Check out this site: Northeastshooters.com - Northeastshooters.com News

They have many many threads on what you need and the laws that pertain to you. There is a lot of information in regard to your situation over there.


----------



## CJIS (Mar 12, 2005)

Move to another state like NH it is close by, cheaper, and gun friendly!!!!!!! 

If you choose to come here you will need a LTC that fits the class of firearm you have. No Exceptions. You will have 60 days to get that. 
Good luck getting a LTC in Boston.

Moving is one of the rare times you do not need to register them on FA10 forms. So you are good there.

When you get them here you have to lock them up 

Like I said go to NH. You will be more happy if you do.


----------



## 7.62mm (Apr 24, 2011)

+1 on checking that site out above "northeast Shooters", theres alot of people there with alot of knowledge, theres a whole subforum for Mass Laws.

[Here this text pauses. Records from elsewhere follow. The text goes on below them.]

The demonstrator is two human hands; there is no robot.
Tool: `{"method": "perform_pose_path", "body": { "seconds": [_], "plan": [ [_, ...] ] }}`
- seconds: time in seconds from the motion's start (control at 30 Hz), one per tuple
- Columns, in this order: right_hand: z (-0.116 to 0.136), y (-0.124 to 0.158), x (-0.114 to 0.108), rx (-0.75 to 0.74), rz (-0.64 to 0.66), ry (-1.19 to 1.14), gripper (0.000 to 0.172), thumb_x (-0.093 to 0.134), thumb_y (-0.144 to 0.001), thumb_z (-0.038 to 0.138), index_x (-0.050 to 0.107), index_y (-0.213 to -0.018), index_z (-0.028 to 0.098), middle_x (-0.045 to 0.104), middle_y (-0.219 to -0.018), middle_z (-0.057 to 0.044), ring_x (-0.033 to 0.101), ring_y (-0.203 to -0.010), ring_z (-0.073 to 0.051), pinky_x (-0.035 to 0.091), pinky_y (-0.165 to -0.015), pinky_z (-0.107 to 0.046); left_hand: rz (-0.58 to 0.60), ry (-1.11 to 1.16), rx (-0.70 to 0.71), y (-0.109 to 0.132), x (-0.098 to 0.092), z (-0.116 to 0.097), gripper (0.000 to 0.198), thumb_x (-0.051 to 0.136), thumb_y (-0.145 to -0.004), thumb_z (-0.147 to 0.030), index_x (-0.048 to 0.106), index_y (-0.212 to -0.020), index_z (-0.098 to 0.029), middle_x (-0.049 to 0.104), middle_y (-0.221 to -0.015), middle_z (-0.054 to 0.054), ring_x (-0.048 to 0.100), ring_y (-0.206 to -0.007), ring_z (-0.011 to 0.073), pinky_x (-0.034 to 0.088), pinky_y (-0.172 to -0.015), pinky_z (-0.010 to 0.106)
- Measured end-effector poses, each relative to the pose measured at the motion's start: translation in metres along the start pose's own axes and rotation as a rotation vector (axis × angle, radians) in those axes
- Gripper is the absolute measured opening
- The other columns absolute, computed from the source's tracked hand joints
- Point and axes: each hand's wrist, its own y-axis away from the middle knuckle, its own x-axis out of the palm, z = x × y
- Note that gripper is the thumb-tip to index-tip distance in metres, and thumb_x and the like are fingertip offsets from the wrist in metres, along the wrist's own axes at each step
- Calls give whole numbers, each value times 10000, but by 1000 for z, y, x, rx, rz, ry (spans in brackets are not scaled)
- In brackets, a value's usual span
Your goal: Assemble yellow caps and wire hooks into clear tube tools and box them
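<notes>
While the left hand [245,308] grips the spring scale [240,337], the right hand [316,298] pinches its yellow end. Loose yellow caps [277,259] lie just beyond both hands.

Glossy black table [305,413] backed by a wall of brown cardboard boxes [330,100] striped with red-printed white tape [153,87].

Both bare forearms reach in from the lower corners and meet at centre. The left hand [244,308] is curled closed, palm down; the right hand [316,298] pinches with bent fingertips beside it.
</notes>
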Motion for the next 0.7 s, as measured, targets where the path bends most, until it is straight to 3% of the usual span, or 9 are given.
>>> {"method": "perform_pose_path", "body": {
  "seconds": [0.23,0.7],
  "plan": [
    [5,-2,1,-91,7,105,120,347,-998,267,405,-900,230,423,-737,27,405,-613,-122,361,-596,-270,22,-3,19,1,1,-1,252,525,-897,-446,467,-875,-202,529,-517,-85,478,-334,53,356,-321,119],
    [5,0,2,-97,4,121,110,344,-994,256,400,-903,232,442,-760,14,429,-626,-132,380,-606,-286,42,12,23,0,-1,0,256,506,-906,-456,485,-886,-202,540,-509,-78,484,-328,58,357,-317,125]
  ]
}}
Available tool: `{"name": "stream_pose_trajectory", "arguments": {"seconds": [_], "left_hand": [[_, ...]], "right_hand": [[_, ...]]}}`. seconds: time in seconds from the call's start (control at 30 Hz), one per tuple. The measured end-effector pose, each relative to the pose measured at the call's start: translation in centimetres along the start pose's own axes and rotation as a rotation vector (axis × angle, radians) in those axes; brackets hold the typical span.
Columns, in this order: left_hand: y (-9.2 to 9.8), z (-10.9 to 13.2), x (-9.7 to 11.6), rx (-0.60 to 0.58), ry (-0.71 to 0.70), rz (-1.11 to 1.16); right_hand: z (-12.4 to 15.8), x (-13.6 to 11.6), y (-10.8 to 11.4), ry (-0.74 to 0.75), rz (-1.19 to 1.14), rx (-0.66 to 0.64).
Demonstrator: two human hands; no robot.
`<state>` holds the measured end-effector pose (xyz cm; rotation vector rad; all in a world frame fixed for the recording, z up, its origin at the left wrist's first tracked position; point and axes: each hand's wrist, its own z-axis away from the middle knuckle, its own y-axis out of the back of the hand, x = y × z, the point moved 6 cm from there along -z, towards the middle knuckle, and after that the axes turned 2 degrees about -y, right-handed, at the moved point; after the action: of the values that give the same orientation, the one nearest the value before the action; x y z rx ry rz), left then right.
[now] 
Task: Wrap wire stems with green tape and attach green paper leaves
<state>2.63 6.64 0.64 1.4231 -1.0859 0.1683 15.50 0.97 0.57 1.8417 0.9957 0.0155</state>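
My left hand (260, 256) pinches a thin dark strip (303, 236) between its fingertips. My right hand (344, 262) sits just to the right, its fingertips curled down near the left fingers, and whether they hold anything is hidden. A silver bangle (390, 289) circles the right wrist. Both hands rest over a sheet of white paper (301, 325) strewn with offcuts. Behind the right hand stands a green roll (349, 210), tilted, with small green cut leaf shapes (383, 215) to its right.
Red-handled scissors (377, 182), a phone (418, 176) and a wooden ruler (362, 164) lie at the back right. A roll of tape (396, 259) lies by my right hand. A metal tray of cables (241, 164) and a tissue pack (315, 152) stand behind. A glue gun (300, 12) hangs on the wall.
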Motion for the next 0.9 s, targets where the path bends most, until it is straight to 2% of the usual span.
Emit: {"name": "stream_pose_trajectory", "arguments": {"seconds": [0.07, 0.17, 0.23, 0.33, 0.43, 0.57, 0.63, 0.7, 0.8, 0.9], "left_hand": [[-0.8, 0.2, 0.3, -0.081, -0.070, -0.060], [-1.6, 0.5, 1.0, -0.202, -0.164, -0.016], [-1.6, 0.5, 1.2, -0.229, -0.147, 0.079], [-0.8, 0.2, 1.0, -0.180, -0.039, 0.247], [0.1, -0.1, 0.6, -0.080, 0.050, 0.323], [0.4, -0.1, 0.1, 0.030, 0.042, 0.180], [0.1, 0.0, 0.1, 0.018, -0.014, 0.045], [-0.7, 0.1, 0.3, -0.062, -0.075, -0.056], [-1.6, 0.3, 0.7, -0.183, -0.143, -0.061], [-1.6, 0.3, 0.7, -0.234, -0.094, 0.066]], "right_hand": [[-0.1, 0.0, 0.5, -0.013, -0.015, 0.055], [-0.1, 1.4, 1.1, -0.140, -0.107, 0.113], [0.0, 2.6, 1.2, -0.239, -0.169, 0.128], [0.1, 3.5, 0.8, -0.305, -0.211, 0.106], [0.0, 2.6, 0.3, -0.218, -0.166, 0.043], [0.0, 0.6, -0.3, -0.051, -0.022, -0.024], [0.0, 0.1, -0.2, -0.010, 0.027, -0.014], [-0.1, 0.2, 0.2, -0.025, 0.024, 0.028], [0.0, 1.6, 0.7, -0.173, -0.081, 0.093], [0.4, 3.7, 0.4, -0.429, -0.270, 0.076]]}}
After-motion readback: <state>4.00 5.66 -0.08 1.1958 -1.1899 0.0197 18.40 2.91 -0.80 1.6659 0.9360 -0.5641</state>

Just for a quick tip, if you do move to Mass you have 60 Days to apply for a License. Also personally Mass has its ups but really this is one of the worst states to move to if your into firearms. Check out that site mentioned above, Mass is full of rediculous laws to try to stamp you a criminal for owning or the way your using certain firearms, so pay attention and prepare to read, ALOT.


----------



## Killjoy (Jun 23, 2003)

View attachment 2635

Is that a assault flintlock? If so, mumbles has banned them.


----------



## 7.62mm (Apr 24, 2011)

Killjoy said:


> View attachment 2635
> 
> Is that a assault flintlock? If so, mumbles has banned them.


Nah man its just that the children, think of the children..... ......Mumbles cares about your well being....NOT


----------



## Herrdoktor (Jun 23, 2010)

After reading this thread I think I am going to go buy an AK-47 at the local gun store just for shits and giggles


----------



## Eagle13 (Jun 12, 2008)

Herrdoktor said:


> After reading this thread I think I am going to go buy an AK-47 at the local gun store just for shits and giggles


Non-MA living bastard! lol Damn you!


----------



## GeepNutt (Aug 10, 2005)

Killjoy said:


> View attachment 2635
> 
> Is that a assault flintlock? If so, mumbles has banned them.


Yeah, and don't bring any Red Bull with you either !!! :smug:


----------